Das unterschiedlicher Ethnien. Ihr Zusammenleben nach den Massakern gelingt im benachbarten Ruanda gut. Burundi ist auch auf einem vielversprechenden Weg und braucht die Aufmerksamkeit der Welt und Geld, um zum Beispiel Kindersoldaten zu resozialisieren.
300 zerstörte Waffen verwandeln Sie mit einer gipsartigen Masse in 150 blütenweiße Schönheiten. Subversiv, oder?

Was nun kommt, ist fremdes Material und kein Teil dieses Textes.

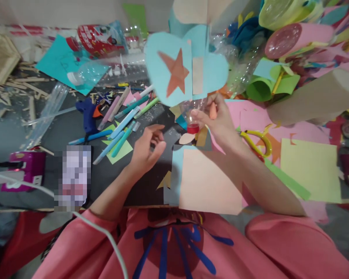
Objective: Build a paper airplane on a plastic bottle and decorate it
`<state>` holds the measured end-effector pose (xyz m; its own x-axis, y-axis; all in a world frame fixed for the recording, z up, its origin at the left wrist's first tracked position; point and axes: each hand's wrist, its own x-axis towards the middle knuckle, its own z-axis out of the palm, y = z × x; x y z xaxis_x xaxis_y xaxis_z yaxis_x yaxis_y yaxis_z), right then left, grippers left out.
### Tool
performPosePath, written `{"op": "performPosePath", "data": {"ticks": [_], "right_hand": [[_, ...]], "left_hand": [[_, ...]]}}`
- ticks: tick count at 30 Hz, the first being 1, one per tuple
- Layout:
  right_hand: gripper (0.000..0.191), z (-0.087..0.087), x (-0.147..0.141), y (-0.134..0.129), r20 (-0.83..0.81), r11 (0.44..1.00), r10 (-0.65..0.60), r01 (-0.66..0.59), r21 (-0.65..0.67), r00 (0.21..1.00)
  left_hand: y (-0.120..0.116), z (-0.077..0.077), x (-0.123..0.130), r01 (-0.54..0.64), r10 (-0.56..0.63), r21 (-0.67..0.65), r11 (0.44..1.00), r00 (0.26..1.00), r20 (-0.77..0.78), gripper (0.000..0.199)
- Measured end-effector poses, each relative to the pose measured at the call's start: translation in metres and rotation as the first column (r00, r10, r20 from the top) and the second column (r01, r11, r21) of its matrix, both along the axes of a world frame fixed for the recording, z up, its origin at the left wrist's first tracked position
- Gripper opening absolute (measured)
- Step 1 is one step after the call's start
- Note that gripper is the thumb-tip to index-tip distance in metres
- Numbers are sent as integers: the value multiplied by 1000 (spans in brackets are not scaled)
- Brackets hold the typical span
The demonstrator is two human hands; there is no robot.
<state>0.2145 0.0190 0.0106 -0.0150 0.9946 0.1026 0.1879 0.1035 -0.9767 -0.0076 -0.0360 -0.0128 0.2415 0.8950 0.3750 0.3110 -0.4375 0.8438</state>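
My right hand (218, 118) grips a clear plastic bottle (189, 108) near its neck. The bottle's red cap (193, 128) points down toward the table. Light-blue paper shapes (154, 58) stand above the neck and hide much of the bottle; one bears an orange paper star (176, 73). My left hand (149, 149) hovers over the dark tabletop with fingers loosely bent and thumb apart, holding nothing. Several felt-tip markers (125, 122) lie just to its left. Under my right forearm is a sheet of pale peach paper (212, 182) overlapping light-blue paper.
A blue hot glue gun (88, 116) lies left of the markers, with a phone (75, 174) nearer me. Yellow-handled scissors (258, 141) rest on pink paper at right. Bottles, including one with a red label (97, 38), and paper crafts crowd the back. A white cable (99, 228) crosses my lap.
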Motion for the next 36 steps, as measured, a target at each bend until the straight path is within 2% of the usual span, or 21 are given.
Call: {"op": "performPosePath", "data": {"ticks": [3,5,7,9,12,14,18,20,22,24,25,27,30,33,36], "right_hand": [[49,-8,-26,-14,-177,994,-84,70,-82,981],[50,-8,-42,-24,-274,990,-103,71,-123,956],[48,-6,-55,-34,-348,986,-110,57,-157,931],[47,-4,-63,-41,-381,988,-62,4,-153,922],[46,-2,-68,-50,-290,989,56,-93,-117,955],[45,-1,-67,-55,-184,982,142,-162,-94,973],[39,0,-55,-66,1,935,348,-347,-70,938],[33,-1,-46,-72,93,933,360,-360,-18,928],[25,-4,-34,-76,138,948,284,-299,111,949],[16,-10,-22,-75,99,952,113,-137,274,989],[12,-12,-16,-73,57,937,13,-32,348,998],[11,-17,-4,-67,-5,862,-198,176,476,980],[18,-21,11,-56,35,784,-435,359,507,900],[25,-23,19,-48,96,720,-545,406,562,833],[34,-26,20,-47,53,689,-450,309,655,891]], "left_hand": [[1,-7,6,122,-123,-90,988,992,0,66],[1,-13,8,154,-154,-119,981,988,13,82],[3,-16,7,128,-127,-137,982,992,16,88],[5,-15,6,53,-50,-153,987,998,23,85],[9,-7,6,-76,96,-181,981,990,101,73],[12,-1,7,-132,181,-245,961,965,191,68],[17,4,6,-161,316,-463,872,907,279,59],[20,3,3,-181,390,-540,822,870,302,51],[23,1,-1,-221,473,-580,784,818,327,44],[26,-2,-6,-269,530,-590,761,782,327,41],[27,-3,-8,-294,542,-580,760,778,316,39],[29,-5,-13,-336,533,-532,777,801,273,37],[31,-9,-20,-370,499,-458,809,843,201,38],[34,-14,-24,-375,478,-423,825,862,169,38],[37,-13,-23,-401,518,-409,820,824,230,34]]}}
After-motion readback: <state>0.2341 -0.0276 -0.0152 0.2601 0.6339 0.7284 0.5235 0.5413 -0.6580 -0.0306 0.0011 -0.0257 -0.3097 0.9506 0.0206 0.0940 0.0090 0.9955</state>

Ja, dabei wende ich das Prinzip des Kommunikationsdesigns an, schwierige Inhalte durch Ästhetisierung zugänglich zu machen. Die Objekte sehen harmlos aus, aber jedes hat seine grausige Geschichte. Die Diskrepanz regt die Diskussion an – Voraussetzung für gesellschaftlichen Wandel.
Die Plastiken touren bis Sommer 2011 durch Museen in aller Welt und werden danach verkauft. An wen gehen die Erlöse?
Unter anderem an die Kinderhilfsprogramme in Burundi, die Unicef auswählt. Der Erlös von „Symbiosis“ soll gut sechsstellig sein.